I’m greeted by the golden glow of low-hung lamps reflecting off gleaming wood surfaces on a recent visit to the Esquire Tavern. How such a large and varied space feels so cozy near the city’s ever popular San Antonio River Walk is a mystery. The Esquire boasts the longest wooden bar in Texas, but there are also booths, tables, a downstairs bar with two lounges, and a riverside balcony.
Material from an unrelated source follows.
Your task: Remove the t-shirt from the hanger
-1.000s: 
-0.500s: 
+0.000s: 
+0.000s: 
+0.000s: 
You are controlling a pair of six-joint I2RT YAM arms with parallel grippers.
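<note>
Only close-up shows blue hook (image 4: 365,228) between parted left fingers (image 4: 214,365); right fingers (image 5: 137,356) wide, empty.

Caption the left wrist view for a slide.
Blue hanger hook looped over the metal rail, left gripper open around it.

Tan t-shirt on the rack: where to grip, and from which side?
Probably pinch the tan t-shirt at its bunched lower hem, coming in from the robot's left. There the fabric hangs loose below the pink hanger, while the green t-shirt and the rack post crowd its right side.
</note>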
This is a place for adults: no blaring music, no abundance of flat-screen TVs, no shouting voices, no skimpily dressed waitresses, no hurriedly assembled five-item menu.
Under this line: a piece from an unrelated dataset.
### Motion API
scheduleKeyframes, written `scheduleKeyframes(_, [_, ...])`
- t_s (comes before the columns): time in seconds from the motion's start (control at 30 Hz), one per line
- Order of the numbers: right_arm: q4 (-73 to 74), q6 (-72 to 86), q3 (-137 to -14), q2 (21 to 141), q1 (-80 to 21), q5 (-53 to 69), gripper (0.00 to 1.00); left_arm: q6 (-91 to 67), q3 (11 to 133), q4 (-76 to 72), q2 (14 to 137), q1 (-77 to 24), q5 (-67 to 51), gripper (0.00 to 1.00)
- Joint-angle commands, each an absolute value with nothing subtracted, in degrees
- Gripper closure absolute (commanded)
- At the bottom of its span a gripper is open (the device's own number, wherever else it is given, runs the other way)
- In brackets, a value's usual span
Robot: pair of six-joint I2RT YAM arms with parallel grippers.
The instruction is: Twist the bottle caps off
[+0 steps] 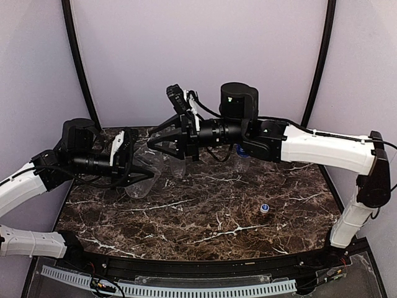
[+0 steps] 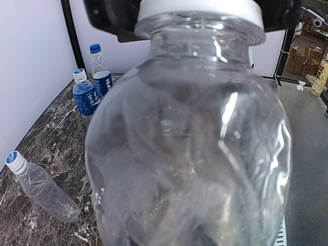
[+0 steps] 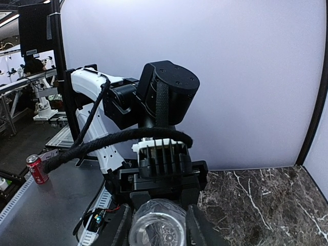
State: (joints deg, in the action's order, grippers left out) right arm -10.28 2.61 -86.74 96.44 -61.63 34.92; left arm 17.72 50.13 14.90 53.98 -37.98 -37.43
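Nearest, at about 4 o'clock on the surface (image 1: pixel 205 211), a loose cap (image 1: pixel 265 208) lies alone. Further in, around 9 o'clock, the left hand (image 1: pixel 132 164) is clamped on the held bottle (image 2: pixel 189 154), which is off the surface and turned sideways. The right hand (image 1: pixel 154 142) appears closed on its white cap (image 2: pixel 200 7). The bottle looks empty, thin-walled and crumpled — light and soft, likely to buckle or twist. The stiffer shoulder is therefore the better hold, with only the cap pinched. Beyond, a plain bottle (image 2: pixel 45 188) lies capped, and farthest, toward 12 o'clock, two labelled bottles (image 2: pixel 86 97) stand capped.
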Motion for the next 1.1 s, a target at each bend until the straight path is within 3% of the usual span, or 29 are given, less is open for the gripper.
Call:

“I like the Esquire for the historical vibe, the intimate ambiance, and the elevated bar menu,” says San Antonio resident Joyous Windrider Jiménez. “I come here to hide away and decompress from the hot streets.”
I am tempted to sample all 12 Texas draft beers, but the cocktail menu wins me over. The James Beard Awards have twice nominated the Esquire Tavern for Outstanding Bar Program. The standout for me is the Bexar Hug with blanco tequila, guava, lime, and sparkling wine. The food menu offers items like South Texas quail legs, a pork belly torta, and mussels, but I go with the bison burger—crescenza cheese, bacon jam, shaved onion, and French onion spread with a side of thin and crispy chile salt fries.
The Esquire Tavern’s sense of a luxurious escape is fitting for a bar that opened the day after Prohibition ended in 1933. That freedom is expressed through the massive bar top—109 feet of solid oak. Some new icehouses in Texas claim theirs are bigger. But size doesn’t mean much compared to the Esquire’s near century of beer and liquor spills, tears of joy and sorrow, and memories good and bad.